What you have to do: The data below calls for an exact copy.

Collected data:
--

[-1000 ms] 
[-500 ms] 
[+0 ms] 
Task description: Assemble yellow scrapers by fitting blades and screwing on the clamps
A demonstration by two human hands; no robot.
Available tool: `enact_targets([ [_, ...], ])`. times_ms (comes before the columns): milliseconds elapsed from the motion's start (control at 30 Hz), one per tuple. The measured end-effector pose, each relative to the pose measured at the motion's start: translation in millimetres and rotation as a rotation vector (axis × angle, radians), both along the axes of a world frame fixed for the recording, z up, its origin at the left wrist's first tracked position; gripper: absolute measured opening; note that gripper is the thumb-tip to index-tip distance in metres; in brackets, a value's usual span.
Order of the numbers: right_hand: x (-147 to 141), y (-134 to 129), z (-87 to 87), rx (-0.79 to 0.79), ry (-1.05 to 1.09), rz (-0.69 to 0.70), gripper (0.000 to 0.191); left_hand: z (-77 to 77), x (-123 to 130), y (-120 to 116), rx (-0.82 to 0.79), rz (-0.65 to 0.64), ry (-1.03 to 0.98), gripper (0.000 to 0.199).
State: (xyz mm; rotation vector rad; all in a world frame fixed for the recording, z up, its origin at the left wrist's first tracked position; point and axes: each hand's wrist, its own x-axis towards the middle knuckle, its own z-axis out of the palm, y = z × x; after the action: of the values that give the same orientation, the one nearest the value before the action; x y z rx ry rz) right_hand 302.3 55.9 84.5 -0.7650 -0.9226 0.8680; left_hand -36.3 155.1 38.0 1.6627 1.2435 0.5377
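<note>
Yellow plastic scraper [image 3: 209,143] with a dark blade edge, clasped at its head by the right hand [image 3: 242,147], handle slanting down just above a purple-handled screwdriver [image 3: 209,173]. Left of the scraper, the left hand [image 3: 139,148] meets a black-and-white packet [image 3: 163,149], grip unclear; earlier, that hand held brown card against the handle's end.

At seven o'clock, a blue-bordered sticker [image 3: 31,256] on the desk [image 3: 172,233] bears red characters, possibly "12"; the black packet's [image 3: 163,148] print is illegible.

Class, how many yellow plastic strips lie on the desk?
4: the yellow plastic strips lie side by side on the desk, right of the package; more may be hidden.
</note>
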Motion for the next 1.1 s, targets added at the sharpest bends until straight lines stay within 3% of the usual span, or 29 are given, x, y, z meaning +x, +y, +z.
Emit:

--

Task solution:
[-1000 ms] 
[-500 ms] 
[+0 ms] 
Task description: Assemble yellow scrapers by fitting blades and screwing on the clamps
A demonstration by two human hands; no robot.
Available tool: `enact_targets([ [_, ...], ])`. times_ms (comes before the columns): milliseconds elapsed from the motion's start (control at 30 Hz), one per tuple. The measured end-effector pose, each relative to the pose measured at the motion's start: translation in millimetres and rotation as a rotation vector (axis × angle, radians), both along the axes of a world frame fixed for the recording, z up, its origin at the left wrist's first tracked position; gripper: absolute measured opening; note that gripper is the thumb-tip to index-tip distance in metres; in brackets, a value's usual span.
Order of the numbers: right_hand: x (-147 to 141), y (-134 to 129), z (-87 to 87), rx (-0.79 to 0.79), ry (-1.05 to 1.09), rz (-0.69 to 0.70), gripper (0.000 to 0.191); left_hand: z (-77 to 77), x (-123 to 130), y (-120 to 116), rx (-0.82 to 0.79), rz (-0.65 to 0.64), ry (-1.03 to 0.98), gripper (0.000 to 0.199).
State: (xyz mm; rotation vector rad; all in a world frame fixed for the recording, z up, its origin at the left wrist's first tracked position; point and axes: each hand's wrist, its own x-axis towards the middle knuckle, its own z-axis out of the palm, y = z × x; after the action: of the values that give the same orientation, the one nearest the value before the action; x y z rx ry rz) right_hand 302.3 55.9 84.5 -0.7650 -0.9226 0.8680; left_hand -36.3 155.1 38.0 1.6627 1.2435 0.5377
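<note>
Yellow plastic scraper [image 3: 209,143] with a dark blade edge, clasped at its head by the right hand [image 3: 242,147], handle slanting down just above a purple-handled screwdriver [image 3: 209,173]. Left of the scraper, the left hand [image 3: 139,148] meets a black-and-white packet [image 3: 163,149], grip unclear; earlier, that hand held brown card against the handle's end.

At seven o'clock, a blue-bordered sticker [image 3: 31,256] on the desk [image 3: 172,233] bears red characters, possibly "12"; the black packet's [image 3: 163,148] print is illegible.

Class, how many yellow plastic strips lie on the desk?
4: the yellow plastic strips lie side by side on the desk, right of the package; more may be hidden.
</note>
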Motion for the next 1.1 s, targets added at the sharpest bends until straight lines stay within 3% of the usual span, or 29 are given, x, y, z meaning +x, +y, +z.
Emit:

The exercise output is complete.